■ **ASSIGNMENT**:
From the records below, copy out exactly the lines from the one containing "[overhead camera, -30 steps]" to the one containing "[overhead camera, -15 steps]", both included. Add nothing else.
= = =
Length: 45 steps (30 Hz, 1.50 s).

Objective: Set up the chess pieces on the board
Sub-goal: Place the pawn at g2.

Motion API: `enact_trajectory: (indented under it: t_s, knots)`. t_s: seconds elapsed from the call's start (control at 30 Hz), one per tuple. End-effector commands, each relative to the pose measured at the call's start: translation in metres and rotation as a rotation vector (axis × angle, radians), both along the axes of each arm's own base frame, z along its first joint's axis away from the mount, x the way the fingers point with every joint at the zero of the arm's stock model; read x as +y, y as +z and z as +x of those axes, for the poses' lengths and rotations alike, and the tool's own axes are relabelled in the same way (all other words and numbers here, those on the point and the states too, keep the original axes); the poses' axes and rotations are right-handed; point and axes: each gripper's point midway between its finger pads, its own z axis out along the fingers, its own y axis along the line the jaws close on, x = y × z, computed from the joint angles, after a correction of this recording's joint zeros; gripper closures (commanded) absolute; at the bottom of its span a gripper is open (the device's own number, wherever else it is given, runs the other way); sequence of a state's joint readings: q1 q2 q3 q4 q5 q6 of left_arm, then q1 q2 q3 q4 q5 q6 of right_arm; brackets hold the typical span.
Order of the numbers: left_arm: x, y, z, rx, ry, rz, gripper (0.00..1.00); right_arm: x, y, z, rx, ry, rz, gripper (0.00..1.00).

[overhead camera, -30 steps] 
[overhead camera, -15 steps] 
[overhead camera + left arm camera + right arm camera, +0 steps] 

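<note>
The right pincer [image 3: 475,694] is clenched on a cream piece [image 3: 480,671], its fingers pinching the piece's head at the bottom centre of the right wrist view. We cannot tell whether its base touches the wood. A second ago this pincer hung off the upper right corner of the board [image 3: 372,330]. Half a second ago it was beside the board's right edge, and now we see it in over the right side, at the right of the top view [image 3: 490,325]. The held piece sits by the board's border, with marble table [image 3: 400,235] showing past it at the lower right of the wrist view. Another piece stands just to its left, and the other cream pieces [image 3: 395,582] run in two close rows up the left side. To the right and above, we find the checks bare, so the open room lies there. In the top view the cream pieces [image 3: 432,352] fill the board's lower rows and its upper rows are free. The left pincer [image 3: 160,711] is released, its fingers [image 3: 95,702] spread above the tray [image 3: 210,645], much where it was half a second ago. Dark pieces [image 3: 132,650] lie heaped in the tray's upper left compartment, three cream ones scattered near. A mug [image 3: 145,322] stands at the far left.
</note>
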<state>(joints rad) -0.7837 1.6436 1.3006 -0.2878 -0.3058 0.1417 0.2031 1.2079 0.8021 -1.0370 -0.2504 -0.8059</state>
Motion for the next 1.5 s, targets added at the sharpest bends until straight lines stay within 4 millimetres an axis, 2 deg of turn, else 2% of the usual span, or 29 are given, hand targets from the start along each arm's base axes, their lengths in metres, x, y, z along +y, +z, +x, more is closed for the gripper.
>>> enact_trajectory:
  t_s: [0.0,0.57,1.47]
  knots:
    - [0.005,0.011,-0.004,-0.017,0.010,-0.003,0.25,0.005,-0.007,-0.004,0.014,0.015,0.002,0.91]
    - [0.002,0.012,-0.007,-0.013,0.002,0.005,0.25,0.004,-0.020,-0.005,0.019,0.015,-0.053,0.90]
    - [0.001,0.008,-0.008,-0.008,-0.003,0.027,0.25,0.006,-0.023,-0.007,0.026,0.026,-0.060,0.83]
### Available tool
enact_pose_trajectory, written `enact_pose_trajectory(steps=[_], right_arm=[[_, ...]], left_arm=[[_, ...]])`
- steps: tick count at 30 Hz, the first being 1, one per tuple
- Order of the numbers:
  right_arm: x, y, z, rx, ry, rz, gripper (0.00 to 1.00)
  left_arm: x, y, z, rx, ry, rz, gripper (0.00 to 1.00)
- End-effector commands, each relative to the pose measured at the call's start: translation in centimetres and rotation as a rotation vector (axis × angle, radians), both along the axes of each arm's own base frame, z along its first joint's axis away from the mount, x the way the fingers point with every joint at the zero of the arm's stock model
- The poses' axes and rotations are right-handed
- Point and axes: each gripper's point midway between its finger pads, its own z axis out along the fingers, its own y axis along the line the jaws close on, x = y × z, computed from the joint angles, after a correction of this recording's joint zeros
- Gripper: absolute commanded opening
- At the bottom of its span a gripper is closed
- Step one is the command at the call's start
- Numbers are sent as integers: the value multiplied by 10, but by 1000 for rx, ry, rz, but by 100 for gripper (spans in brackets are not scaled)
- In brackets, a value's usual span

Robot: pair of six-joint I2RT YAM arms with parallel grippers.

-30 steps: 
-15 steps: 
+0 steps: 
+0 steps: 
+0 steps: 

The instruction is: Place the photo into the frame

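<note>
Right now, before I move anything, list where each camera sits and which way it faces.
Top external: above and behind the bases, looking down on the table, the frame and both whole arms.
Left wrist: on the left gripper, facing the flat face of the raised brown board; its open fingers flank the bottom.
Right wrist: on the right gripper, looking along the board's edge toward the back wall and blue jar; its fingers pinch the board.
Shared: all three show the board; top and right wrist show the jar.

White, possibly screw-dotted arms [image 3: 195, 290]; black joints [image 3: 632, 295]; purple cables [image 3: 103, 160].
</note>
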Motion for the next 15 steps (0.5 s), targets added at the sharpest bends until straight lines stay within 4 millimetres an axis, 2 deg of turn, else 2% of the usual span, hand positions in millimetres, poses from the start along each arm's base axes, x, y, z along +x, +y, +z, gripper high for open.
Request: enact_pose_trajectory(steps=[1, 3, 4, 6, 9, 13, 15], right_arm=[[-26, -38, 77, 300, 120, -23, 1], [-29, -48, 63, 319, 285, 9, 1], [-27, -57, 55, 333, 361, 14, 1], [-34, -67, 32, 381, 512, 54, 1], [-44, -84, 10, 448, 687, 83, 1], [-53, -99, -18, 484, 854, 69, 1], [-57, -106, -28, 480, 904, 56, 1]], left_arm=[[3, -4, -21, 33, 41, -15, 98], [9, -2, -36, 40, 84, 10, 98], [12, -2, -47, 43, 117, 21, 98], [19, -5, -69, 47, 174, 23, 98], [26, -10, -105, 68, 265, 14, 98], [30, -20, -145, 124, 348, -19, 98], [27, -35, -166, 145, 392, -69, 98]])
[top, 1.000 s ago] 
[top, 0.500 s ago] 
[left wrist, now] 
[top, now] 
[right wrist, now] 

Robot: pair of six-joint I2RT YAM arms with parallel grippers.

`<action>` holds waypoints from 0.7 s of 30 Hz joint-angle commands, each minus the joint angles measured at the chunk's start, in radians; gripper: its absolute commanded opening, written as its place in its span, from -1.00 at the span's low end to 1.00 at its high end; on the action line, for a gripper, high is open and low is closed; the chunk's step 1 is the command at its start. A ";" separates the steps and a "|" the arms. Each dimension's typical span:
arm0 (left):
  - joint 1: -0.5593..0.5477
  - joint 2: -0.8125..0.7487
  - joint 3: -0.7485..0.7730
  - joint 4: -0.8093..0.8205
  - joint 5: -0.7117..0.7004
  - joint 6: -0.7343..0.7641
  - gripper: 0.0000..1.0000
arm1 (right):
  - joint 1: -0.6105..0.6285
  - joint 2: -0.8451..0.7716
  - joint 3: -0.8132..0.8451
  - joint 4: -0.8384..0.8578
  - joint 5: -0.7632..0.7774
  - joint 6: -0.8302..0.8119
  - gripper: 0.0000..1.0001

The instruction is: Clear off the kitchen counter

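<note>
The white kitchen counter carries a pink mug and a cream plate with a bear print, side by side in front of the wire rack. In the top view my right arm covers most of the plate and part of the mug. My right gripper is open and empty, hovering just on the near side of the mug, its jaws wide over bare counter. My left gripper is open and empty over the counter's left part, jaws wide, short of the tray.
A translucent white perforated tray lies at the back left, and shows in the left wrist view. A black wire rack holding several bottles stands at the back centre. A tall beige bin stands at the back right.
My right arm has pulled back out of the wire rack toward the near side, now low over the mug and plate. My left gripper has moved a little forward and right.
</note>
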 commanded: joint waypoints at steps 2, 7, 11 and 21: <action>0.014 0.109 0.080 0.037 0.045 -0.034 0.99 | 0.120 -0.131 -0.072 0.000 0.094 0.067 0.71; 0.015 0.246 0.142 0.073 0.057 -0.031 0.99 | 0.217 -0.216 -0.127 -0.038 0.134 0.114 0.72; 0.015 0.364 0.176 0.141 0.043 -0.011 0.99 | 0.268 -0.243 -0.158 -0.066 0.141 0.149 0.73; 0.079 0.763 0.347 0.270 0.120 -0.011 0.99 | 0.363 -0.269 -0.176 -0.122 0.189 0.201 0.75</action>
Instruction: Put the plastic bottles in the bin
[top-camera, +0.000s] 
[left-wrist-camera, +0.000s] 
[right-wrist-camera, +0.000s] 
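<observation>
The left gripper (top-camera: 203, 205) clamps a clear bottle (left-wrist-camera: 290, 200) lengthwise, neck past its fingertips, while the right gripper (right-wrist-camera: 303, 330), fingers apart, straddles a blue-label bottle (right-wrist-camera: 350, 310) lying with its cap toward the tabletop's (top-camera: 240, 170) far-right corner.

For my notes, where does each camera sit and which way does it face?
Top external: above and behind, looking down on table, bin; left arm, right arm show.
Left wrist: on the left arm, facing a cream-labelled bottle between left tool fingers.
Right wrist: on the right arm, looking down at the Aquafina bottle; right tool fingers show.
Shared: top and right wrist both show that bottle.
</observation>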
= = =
■ **RESULT OF THE EXERCISE**:
[overhead camera, -30 steps] 
[overhead camera, -15 steps] 

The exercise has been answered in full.